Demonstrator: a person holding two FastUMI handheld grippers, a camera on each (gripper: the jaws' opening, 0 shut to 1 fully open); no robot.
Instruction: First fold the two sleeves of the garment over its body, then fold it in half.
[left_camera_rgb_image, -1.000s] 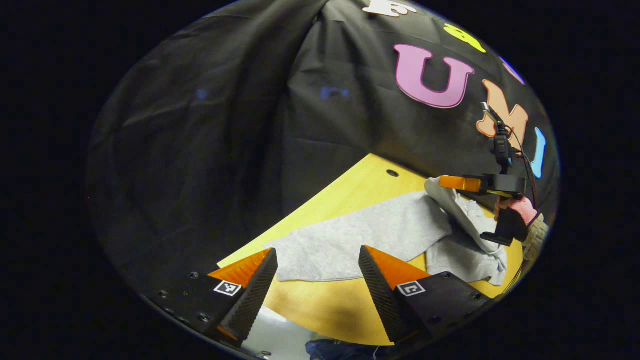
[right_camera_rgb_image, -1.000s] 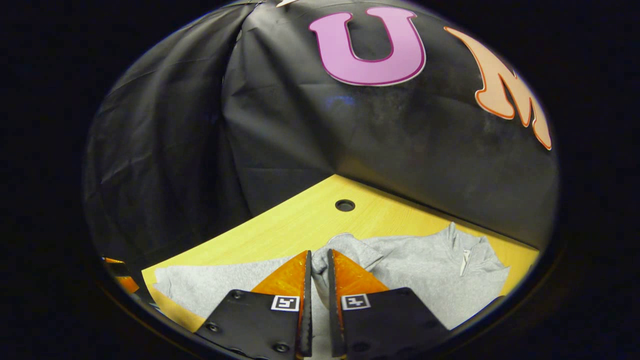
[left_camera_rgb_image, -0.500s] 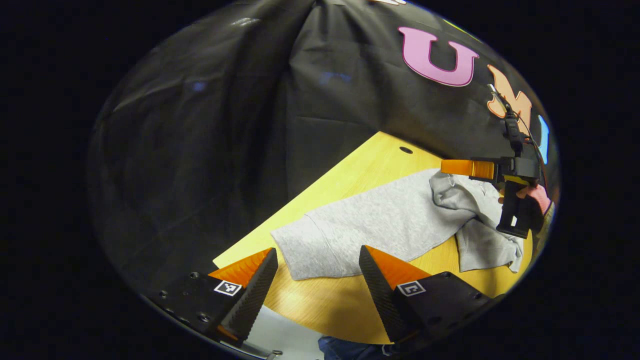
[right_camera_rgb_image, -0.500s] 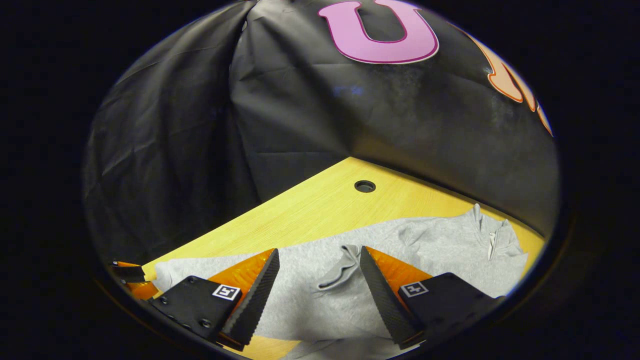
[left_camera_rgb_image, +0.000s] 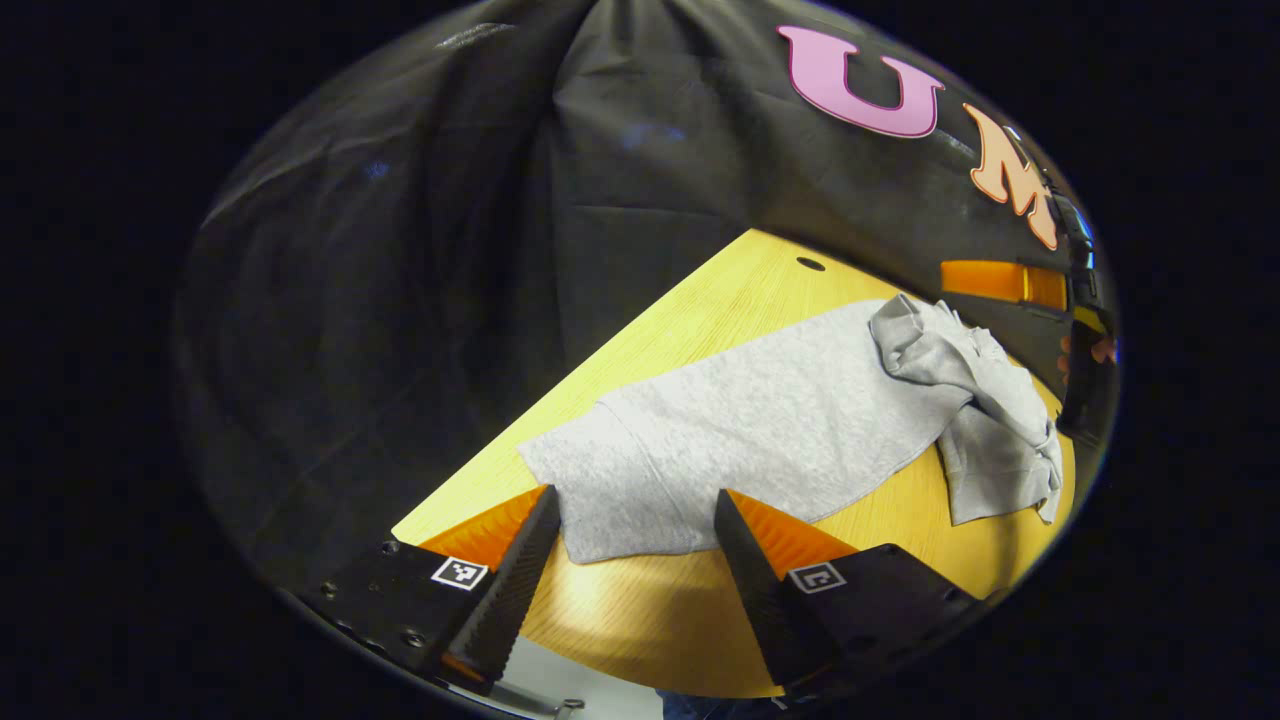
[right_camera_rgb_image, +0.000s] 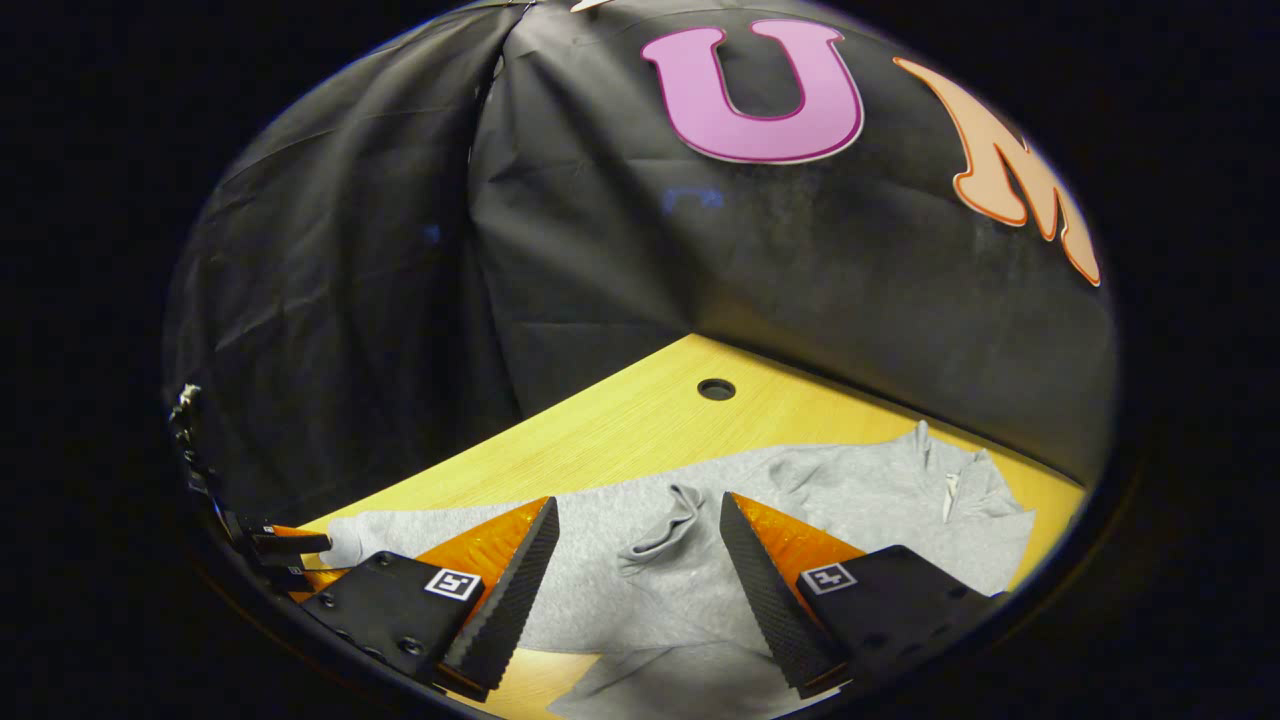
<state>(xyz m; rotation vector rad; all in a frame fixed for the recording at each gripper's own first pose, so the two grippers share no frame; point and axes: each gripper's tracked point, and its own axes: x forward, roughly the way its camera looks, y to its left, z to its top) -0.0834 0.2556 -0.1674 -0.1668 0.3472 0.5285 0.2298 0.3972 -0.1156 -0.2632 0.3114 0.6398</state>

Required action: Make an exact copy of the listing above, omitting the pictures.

Exercise result:
Demonstrator: a person holding two FastUMI handheld grippers, a camera on each (gripper: the jaws' opening, 0 shut to 1 fully open); no robot.
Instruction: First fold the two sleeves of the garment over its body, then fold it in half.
[left_camera_rgb_image, -1.000s] 
[right_camera_rgb_image, -1.000s] 
[left_camera_rgb_image, -0.500s] 
[right_camera_rgb_image, -0.500s] 
[left_camera_rgb_image, +0.000s] 
[right_camera_rgb_image, +0.000s] 
<state>(xyz m; rotation vector rad; all in a frame fixed for the recording at each gripper's own first pose, so the two grippers share no frame; point and axes: each gripper's tracked point, and its own axes: x forward, roughly the way its camera looks, y to its left, z to its top) -0.0834 0.2556 -0.1674 -0.1668 0.3472 0.5285 0.2298 0.3972 -0.1156 -0.2632 0.3114 0.6398</state>

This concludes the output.